*Task item*: Below are some records; output exactly the lines from the line with "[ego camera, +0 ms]" to the line with "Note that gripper", both ends kept, and nothing more.

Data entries

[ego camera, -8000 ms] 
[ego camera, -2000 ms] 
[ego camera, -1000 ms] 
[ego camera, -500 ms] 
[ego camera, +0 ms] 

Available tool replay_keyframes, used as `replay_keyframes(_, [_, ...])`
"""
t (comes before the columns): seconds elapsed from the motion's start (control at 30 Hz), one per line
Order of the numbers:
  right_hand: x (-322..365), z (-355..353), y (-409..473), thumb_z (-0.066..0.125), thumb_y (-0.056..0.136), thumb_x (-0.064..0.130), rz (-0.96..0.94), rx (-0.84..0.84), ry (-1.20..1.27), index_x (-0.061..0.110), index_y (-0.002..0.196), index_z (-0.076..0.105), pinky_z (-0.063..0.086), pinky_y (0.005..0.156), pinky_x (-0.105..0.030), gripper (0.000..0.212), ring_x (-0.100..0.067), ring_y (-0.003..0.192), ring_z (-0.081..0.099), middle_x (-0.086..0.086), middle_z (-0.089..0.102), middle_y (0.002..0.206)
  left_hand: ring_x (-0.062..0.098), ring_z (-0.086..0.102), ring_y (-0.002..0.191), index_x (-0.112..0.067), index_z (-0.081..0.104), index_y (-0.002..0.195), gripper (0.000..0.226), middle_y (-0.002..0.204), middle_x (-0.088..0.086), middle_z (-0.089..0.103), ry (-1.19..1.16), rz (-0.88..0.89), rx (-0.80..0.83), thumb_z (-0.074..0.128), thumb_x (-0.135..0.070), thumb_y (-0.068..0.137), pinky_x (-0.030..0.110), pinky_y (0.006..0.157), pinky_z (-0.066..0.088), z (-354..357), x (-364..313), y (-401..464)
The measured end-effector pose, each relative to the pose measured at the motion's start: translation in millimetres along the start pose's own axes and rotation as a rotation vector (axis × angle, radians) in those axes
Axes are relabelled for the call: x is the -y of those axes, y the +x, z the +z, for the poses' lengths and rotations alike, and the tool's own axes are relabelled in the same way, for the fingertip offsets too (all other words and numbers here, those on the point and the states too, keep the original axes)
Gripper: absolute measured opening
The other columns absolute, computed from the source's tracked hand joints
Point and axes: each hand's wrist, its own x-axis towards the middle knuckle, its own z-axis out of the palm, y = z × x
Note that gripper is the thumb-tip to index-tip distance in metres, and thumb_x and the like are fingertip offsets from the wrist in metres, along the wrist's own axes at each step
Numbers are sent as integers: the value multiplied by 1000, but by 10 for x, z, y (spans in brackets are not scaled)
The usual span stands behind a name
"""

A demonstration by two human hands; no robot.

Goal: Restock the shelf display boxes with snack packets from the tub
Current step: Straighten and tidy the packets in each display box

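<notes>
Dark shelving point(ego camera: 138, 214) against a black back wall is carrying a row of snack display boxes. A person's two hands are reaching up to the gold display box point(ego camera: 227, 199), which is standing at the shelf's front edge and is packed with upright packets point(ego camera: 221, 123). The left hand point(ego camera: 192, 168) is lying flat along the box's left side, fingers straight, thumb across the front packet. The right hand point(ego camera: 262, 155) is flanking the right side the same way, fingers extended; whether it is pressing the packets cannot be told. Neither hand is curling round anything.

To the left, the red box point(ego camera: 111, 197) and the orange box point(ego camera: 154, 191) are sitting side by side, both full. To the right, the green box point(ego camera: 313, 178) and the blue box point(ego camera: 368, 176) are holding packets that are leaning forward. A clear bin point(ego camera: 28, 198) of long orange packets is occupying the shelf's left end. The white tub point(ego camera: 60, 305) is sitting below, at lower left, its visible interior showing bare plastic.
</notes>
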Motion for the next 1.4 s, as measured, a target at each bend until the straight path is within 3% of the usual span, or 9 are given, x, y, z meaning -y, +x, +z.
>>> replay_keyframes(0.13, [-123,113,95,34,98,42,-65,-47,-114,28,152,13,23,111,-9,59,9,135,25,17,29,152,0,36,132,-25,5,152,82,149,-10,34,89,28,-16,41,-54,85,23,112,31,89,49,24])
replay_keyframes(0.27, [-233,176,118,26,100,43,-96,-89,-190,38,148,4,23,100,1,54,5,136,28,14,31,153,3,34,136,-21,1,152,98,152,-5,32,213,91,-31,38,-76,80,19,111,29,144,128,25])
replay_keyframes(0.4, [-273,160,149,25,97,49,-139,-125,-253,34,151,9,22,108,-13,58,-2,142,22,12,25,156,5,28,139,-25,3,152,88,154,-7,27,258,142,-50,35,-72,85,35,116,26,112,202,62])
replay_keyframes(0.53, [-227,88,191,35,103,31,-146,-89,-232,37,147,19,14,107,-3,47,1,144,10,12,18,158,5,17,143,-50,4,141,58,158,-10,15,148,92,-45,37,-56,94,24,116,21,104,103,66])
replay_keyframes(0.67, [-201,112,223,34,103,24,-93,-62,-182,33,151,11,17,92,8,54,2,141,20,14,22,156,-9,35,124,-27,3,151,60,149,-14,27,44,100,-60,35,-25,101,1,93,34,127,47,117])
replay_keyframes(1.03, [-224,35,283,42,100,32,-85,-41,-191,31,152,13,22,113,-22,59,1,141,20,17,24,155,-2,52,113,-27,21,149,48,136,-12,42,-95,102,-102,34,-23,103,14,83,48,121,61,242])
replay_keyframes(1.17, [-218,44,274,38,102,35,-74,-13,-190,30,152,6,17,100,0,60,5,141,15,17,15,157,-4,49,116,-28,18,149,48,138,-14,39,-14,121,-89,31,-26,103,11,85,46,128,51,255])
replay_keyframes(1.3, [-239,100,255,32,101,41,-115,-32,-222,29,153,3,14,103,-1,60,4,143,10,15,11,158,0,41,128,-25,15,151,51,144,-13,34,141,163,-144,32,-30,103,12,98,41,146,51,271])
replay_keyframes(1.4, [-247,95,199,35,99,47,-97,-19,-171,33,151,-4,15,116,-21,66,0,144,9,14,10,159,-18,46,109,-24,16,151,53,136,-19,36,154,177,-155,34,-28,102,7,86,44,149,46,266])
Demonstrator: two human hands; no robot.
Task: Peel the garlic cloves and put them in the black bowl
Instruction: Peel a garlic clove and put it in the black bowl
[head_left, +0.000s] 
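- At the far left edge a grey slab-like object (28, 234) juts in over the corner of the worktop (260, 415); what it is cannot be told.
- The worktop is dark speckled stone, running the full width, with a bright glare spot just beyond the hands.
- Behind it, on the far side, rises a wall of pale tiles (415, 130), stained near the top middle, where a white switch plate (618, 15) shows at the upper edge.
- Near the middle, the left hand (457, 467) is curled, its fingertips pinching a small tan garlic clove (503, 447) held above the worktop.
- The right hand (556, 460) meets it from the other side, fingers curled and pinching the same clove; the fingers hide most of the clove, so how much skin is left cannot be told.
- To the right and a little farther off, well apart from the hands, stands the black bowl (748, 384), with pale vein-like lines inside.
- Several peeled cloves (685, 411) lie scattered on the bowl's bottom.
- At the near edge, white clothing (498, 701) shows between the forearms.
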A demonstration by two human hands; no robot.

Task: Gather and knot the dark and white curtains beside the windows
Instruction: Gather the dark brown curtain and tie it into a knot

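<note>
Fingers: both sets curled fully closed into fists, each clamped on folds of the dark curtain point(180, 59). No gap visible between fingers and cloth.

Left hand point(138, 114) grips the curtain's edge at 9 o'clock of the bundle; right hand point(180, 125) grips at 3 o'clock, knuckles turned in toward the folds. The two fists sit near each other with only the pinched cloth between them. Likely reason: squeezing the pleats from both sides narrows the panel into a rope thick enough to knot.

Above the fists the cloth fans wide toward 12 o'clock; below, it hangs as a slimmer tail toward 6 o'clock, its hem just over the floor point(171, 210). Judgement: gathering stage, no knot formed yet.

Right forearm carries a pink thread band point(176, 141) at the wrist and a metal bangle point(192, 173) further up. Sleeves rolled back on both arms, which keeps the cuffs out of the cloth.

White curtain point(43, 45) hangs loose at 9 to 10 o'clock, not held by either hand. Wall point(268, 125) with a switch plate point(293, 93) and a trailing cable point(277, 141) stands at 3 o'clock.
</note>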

*Response to the exercise*:
[ego camera, +0 ms] 

Available tool replay_keyframes, used as `replay_keyframes(_, [_, ...])`
"""
t (comes before the columns): seconds elapsed from the motion's start (control at 30 Hz), one per line
Order of the numbers:
  right_hand: x (-322..365), z (-355..353), y (-409..473), thumb_z (-0.066..0.125), thumb_y (-0.056..0.136), thumb_x (-0.064..0.130), rz (-0.96..0.94), rx (-0.84..0.84), ry (-1.20..1.27), index_x (-0.061..0.110), index_y (-0.002..0.196), index_z (-0.076..0.105), pinky_z (-0.063..0.086), pinky_y (0.005..0.156), pinky_x (-0.105..0.030), gripper (0.000..0.212), ring_x (-0.100..0.067), ring_y (-0.003..0.192), ring_z (-0.081..0.099), middle_x (-0.086..0.086), middle_z (-0.089..0.102), middle_y (0.002..0.206)
  left_hand: ring_x (-0.062..0.098), ring_z (-0.086..0.102), ring_y (-0.002..0.191), index_x (-0.112..0.067), index_z (-0.081..0.104), index_y (-0.002..0.195), gripper (0.000..0.226), middle_y (-0.002..0.204), middle_x (-0.088..0.086), middle_z (-0.089..0.103), ry (-1.19..1.16), rz (-0.88..0.89), rx (-0.80..0.83), thumb_z (-0.074..0.128), thumb_x (-0.135..0.070), thumb_y (-0.068..0.137), pinky_x (-0.030..0.110), pinky_y (0.006..0.157), pinky_z (-0.066..0.088), z (-354..357), x (-364..313), y (-401..464)
The measured end-effector pose, each relative to the pose measured at the motion's start: translation in millimetres along the start pose's own axes and rotation as a rotation vector (axis × angle, radians) in those axes
Axes are relabelled for the call: x is the -y of those axes, y the +x, z the +z, for the poses' lengths and rotations alike, and the tool's own axes are relabelled in the same way, for the fingertip offsets too (all other words and numbers here, those on the point and the states too, keep the original axes)
Gripper: absolute measured opening
The other columns absolute, computed from the source's tracked hand joints
Point and axes: each hand's wrist, its own x-axis towards the middle knuckle, its own z-axis out of the palm, y = z × x
Note that gripper is the thumb-tip to index-tip distance in metres, and thumb_x and the like are fingertip offsets from the wrist in metres, along the wrist's own axes at each step

Nothing more remains to be added to the answer.